**WHAT YOU ARE ASKED TO DO:**
Output the opening lines of the records exactly. End with the line that contains "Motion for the".
___ DATASET EXTRACT ___
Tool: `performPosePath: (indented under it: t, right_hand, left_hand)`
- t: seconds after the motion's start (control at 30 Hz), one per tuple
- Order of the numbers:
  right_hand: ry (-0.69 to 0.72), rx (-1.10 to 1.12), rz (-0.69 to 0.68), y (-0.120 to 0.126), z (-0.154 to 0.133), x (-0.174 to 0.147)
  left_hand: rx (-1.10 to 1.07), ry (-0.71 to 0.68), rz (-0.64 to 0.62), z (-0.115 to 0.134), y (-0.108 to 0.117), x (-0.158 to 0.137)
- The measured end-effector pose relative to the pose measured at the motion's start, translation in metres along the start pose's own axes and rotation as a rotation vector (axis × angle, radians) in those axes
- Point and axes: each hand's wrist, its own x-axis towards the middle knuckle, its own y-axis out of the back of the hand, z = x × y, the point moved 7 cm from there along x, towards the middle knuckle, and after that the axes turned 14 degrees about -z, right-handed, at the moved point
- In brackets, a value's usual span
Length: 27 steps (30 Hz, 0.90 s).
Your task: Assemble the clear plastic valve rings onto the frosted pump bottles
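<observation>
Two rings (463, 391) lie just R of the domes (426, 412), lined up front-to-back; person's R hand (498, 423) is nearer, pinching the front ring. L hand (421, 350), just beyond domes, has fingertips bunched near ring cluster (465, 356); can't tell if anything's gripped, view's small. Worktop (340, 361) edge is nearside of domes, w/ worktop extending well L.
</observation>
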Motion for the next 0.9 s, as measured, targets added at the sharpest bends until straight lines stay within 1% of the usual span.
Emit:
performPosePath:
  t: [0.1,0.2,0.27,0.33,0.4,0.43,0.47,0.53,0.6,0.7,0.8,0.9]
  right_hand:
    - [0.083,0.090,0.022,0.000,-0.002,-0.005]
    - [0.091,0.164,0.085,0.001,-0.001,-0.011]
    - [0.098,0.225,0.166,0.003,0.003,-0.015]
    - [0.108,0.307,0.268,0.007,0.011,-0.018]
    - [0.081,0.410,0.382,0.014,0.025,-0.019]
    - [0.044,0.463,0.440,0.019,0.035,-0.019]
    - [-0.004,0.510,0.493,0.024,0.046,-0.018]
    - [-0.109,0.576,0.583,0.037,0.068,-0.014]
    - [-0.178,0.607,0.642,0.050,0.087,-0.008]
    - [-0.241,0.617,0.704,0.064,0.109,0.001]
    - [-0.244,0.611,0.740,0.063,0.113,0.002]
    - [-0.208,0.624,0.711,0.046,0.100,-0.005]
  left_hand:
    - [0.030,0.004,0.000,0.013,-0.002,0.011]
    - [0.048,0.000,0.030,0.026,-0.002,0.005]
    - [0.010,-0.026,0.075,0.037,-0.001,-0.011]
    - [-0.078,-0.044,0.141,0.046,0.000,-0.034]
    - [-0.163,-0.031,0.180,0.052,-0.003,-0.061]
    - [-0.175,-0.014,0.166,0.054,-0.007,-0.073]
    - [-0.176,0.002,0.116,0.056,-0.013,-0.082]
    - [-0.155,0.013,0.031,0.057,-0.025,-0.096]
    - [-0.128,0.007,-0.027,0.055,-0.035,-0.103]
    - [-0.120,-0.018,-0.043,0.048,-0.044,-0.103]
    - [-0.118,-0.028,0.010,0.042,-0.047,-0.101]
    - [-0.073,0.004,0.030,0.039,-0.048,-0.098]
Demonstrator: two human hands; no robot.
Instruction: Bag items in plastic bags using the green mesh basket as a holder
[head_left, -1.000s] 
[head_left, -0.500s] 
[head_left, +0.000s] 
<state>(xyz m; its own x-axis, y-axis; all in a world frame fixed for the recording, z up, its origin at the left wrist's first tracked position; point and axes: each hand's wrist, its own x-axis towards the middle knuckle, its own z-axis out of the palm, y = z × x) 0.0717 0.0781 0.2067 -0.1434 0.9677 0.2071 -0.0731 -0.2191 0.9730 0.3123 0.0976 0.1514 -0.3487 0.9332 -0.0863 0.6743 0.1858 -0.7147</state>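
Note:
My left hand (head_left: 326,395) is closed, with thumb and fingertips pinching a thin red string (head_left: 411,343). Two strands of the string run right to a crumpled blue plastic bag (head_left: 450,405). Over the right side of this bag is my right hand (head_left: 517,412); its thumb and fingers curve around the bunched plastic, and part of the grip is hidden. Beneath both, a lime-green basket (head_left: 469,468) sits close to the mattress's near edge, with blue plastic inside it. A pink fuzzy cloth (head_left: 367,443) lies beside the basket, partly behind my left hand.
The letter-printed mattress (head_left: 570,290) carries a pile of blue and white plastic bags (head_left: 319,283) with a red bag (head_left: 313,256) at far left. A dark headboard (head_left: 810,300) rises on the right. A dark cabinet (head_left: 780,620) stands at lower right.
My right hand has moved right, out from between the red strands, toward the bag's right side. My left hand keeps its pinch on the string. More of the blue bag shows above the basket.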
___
**RESPONSE FOR THIS EXERCISE:**
Tool: `performPosePath: (indented under it: t, right_hand, left_hand)`
- t: seconds after the motion's start (control at 30 Hz), one per tuple
- Order of the numbers:
  right_hand: ry (-0.69 to 0.72), rx (-1.10 to 1.12), rz (-0.69 to 0.68), y (-0.120 to 0.126), z (-0.154 to 0.133), x (-0.174 to 0.147)
  left_hand: rx (-1.10 to 1.07), ry (-0.71 to 0.68), rz (-0.64 to 0.62), z (-0.115 to 0.134), y (-0.108 to 0.117), x (-0.158 to 0.137)
- The measured end-effector pose relative to the pose measured at the motion's start, translation in metres along the start pose's own axes and rotation as a rotation vector (axis × angle, radians) in those axes
- Point and axes: each hand's wrist, its own x-axis towards the middle knuckle, its own y-axis out of the back of the hand, z = x × y, the point moved 7 cm from there along x, towards the middle knuckle, and after that the axes turned 14 degrees about -z, right-handed, at the moved point
- In brackets, a value's usual span
Length: 27 steps (30 Hz, 0.90 s).
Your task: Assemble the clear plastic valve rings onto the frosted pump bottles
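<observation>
Two rings (463, 391) lie just R of the domes (426, 412), lined up front-to-back; person's R hand (498, 423) is nearer, pinching the front ring. L hand (421, 350), just beyond domes, has fingertips bunched near ring cluster (465, 356); can't tell if anything's gripped, view's small. Worktop (340, 361) edge is nearside of domes, w/ worktop extending well L.
</observation>
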Motion for the next 0.9 s, as measured, targets added at the sharpest bends until straight lines stay within 1% of the usual span.

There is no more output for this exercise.